I don't think this is realism at all. There is nothing counterfactual assumed, and is in fact the opposite of what is needed. You need an A, B and C - not all of which can be measured simultaneously - to get the Bell result.
So which of the Tumulka's (R1)-(R4) would you call realism actually needed to get the Bell result? Or do you think that we need a fifth notion of reality (R5)? If so, can you give a clear definition of (R5)?
 
  • #21
Demystifier said:
No, it's also a part of the assumption of locality. The assumption of reality (R4) is the zeroth assumption:
0. There are measurement outcomes A and B which exist separately.

I disagree. Factorizability is not related to locality. I was thinking that you were the one who mentioned the concept of ... sorry, I can't remember the name of the principle. It was something along the lines of assuming that if two measurement results are correlated, then there must be some common causal influence on both. If you take into account the common causal influence, then probabilities will factor. It has nothing to do with locality.
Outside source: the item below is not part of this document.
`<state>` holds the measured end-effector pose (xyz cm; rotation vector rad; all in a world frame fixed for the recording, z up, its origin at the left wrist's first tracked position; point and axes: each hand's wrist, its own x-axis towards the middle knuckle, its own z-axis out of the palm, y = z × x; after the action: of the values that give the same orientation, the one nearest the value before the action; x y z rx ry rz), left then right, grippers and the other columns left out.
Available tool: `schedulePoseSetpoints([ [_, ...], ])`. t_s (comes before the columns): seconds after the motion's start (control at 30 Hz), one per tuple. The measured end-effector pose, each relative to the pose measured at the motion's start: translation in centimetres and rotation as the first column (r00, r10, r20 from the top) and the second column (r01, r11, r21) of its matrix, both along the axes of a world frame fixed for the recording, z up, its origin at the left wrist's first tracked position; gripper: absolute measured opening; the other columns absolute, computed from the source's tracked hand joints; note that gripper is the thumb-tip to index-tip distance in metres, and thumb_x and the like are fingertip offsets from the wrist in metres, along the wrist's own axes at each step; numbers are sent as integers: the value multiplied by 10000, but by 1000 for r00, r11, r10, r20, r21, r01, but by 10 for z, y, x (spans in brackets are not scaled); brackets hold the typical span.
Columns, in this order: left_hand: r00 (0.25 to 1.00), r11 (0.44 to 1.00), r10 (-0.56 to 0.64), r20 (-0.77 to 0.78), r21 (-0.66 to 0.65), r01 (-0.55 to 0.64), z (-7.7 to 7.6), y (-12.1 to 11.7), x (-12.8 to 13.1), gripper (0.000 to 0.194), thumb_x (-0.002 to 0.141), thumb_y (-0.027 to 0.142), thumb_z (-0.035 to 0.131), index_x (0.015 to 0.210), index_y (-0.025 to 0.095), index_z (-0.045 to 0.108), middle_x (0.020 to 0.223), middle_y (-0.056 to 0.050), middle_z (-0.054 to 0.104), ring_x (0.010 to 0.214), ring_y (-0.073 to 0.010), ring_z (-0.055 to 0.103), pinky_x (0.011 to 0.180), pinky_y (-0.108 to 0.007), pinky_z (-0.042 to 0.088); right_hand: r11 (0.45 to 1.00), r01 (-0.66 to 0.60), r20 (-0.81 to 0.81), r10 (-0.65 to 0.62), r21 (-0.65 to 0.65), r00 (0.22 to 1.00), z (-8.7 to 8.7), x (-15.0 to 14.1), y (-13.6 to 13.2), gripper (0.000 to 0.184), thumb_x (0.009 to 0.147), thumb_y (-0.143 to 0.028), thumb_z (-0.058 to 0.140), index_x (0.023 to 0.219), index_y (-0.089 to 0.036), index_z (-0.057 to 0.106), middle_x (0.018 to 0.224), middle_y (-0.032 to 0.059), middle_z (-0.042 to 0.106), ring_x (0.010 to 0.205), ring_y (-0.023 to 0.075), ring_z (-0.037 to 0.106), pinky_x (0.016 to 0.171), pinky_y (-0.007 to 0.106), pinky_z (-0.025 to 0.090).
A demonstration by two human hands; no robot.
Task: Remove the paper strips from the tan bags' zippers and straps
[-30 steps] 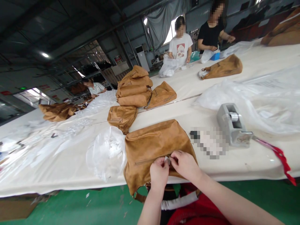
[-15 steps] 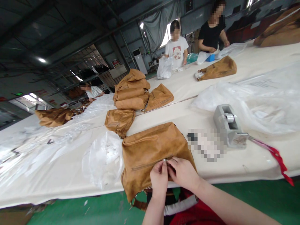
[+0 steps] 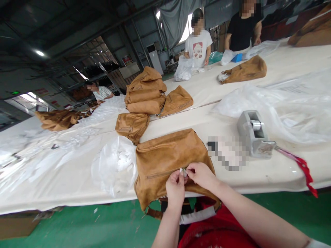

For example, if the probability that identical twins are both basketball players is correlated, that means for a random pair of twins A and B, the probability that they both play basketball is unequal to the product of the probability that each separately plays basketball. So ##P(A,B) \neq P(A) P(B)##. But the assumption of common causal influence implies that there exists some number of causal factors influencing basketball playing, maybe genetics, maybe parents, maybe what school they go to, etc., such that if you control for all those factors, the probabilities will factor. Letting ##\lambda## be the vector of all such factors, we would have: ##P(A,B | \lambda) = P(A|\lambda) P(B|\lambda)##

That is not at all a locality assumption.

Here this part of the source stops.